Records to use Start Marker
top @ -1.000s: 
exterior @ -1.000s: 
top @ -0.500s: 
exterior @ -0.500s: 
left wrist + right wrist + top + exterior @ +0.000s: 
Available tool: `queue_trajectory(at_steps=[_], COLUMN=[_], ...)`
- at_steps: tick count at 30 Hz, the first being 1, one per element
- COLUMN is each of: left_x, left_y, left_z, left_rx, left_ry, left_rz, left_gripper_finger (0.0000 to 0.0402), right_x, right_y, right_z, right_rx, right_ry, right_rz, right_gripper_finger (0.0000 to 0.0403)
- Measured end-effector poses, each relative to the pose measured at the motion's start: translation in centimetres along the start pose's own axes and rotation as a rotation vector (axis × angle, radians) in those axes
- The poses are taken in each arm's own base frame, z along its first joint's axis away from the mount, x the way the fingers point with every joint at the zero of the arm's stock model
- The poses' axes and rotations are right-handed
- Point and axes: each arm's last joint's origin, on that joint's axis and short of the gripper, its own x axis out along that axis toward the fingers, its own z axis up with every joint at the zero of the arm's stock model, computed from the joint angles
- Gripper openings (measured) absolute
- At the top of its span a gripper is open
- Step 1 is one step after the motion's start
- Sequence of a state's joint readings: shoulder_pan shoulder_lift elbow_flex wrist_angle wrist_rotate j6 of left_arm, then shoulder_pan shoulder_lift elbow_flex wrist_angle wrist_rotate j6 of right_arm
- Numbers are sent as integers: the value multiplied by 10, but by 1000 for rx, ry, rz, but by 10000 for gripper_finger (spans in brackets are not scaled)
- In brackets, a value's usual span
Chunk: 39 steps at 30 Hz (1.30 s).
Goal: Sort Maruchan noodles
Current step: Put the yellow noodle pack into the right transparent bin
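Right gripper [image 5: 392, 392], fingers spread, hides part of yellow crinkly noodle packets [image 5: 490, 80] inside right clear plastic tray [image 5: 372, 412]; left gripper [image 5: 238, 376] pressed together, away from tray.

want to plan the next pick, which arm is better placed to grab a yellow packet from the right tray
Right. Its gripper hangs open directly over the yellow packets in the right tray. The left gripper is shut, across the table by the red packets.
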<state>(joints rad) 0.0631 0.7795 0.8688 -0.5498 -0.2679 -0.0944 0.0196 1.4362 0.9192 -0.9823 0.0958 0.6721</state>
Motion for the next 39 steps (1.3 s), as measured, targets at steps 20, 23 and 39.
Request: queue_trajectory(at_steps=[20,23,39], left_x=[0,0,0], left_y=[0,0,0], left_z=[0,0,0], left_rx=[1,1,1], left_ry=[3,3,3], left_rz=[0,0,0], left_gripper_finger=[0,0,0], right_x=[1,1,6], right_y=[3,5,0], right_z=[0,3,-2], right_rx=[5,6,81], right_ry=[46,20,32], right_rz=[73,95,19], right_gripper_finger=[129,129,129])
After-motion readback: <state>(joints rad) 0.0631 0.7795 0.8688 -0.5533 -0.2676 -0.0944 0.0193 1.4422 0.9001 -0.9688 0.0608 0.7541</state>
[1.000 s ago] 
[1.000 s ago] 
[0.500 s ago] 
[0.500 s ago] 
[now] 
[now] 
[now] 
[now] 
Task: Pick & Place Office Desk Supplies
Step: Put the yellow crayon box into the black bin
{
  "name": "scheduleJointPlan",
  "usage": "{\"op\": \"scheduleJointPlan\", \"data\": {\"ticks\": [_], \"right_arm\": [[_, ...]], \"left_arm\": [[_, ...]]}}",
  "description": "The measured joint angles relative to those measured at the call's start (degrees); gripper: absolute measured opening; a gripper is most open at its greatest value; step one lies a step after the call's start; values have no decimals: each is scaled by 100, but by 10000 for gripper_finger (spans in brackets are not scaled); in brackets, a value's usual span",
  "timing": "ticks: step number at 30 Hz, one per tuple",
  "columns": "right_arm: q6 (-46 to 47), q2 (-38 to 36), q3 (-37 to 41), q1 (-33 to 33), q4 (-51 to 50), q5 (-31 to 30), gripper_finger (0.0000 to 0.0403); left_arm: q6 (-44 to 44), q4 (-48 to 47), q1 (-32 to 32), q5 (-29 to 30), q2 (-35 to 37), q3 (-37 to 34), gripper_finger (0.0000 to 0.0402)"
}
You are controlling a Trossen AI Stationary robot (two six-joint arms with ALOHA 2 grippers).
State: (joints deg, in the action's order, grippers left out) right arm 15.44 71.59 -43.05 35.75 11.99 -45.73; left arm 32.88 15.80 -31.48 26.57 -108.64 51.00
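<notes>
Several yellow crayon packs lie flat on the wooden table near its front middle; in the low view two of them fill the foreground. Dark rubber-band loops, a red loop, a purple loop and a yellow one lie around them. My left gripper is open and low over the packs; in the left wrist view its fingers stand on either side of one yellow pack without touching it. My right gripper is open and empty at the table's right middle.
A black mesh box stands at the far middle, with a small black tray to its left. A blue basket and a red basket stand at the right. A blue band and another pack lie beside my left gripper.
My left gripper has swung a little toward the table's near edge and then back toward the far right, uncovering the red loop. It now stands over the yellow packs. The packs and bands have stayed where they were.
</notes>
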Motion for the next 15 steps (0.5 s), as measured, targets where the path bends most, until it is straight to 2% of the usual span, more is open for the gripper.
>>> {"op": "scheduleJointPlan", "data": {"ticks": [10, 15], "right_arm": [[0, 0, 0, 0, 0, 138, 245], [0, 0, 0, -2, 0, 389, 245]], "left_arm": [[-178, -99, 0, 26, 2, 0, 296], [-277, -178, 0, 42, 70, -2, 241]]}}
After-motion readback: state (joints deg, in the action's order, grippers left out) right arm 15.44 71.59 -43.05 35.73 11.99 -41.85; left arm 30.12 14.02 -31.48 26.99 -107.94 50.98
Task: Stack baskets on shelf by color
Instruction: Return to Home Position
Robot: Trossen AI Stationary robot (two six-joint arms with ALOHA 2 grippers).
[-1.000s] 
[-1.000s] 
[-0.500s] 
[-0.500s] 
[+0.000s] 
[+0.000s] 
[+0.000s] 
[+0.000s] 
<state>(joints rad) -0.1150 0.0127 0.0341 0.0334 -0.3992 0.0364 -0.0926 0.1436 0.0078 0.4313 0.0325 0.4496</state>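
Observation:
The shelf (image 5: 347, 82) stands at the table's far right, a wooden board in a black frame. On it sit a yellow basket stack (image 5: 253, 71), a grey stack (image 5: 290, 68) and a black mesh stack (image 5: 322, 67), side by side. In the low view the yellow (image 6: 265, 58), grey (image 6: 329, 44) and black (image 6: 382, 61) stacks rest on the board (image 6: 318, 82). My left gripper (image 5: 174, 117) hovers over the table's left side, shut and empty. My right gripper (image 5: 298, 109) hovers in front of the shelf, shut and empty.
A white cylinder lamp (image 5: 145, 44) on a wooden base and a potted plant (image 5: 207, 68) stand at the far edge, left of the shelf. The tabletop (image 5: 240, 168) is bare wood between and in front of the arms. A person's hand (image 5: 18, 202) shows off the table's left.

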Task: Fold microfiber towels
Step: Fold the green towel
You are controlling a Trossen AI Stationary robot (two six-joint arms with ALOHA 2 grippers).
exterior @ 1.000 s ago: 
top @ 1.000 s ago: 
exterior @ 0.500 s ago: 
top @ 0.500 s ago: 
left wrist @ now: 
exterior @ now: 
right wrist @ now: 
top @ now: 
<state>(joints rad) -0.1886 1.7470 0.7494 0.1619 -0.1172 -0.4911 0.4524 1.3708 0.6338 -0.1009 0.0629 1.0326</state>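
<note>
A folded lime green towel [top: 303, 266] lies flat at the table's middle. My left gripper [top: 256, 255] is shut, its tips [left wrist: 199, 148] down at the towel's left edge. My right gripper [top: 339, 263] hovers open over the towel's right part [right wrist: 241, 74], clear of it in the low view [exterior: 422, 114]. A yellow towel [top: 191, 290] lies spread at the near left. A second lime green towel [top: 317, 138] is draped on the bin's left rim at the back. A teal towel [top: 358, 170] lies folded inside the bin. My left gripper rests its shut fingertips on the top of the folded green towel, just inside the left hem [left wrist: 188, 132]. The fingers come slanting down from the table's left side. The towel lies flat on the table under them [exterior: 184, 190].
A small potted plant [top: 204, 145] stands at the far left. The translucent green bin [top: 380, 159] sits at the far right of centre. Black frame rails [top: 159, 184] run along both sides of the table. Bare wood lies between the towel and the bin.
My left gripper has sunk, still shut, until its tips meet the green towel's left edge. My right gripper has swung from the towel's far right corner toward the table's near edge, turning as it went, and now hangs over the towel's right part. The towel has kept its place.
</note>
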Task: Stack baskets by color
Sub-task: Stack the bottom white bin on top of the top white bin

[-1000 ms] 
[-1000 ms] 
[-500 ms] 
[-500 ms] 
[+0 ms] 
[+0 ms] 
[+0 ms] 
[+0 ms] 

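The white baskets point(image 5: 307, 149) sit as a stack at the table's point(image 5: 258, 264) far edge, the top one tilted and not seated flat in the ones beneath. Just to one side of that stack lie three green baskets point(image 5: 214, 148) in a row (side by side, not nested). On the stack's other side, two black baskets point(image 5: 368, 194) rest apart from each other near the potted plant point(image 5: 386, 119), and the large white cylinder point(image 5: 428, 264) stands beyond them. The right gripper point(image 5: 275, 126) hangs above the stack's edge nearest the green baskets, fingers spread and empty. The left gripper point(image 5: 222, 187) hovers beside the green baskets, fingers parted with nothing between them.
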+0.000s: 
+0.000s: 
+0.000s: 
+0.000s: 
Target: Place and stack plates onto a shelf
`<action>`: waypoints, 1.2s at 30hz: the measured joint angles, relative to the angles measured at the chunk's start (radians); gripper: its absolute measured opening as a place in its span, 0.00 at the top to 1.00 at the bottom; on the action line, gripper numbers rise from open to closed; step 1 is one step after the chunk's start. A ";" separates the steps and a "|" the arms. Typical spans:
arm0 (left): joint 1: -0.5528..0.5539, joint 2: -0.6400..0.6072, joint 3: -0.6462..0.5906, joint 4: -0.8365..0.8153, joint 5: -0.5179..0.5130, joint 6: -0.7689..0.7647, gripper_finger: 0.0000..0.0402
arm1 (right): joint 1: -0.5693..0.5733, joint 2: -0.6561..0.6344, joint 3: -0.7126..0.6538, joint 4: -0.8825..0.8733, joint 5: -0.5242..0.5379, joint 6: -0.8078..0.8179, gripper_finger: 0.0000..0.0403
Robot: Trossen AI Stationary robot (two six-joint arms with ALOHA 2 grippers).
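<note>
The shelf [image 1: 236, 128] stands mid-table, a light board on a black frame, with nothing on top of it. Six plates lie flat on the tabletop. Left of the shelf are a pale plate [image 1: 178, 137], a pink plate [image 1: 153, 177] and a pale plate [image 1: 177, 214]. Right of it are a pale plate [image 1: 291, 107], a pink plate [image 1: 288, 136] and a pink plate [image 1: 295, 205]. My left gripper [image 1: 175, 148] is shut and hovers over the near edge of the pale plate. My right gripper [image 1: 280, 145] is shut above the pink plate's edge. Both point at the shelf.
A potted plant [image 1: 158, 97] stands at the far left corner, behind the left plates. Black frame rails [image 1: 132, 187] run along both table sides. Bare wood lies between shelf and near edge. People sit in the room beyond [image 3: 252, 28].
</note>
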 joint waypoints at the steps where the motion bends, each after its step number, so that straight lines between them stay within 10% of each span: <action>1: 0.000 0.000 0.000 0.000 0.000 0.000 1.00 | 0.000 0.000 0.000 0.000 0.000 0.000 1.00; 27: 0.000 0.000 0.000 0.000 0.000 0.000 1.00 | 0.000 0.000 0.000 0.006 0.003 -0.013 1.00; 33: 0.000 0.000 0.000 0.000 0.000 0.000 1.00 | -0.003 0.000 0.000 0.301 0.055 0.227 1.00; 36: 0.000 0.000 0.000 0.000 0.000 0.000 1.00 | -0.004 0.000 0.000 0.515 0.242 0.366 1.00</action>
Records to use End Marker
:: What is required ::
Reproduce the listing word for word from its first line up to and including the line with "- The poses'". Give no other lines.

:: Reply ::
top @ -1.000s: 
exterior @ -1.000s: 
top @ -0.500s: 
exterior @ -0.500s: 
left wrist + right wrist + top + exterior @ +0.000s: 
Available tool: `queue_trajectory(at_steps=[_], COLUMN=[_], ...)`
- at_steps: tick count at 30 Hz, the first being 1, one per element
- COLUMN is each of: left_x, left_y, left_z, left_rx, left_ry, left_rz, left_gripper_finger (0.0000 to 0.0402), right_x, right_y, right_z, right_rx, right_ry, right_rz, right_gripper_finger (0.0000 to 0.0403)
- Measured end-effector poses, each relative to the pose measured at the motion's start: translation in centimetres along the start pose's own axes and rotation as a rotation vector (axis × angle, radians) in those axes
- The poses are taken in each arm's own base frame, z along its first joint's axis away from the mount, x the way the fingers point with every joint at the zero of the arm's stock model
- The poses' axes and rotations are right-handed

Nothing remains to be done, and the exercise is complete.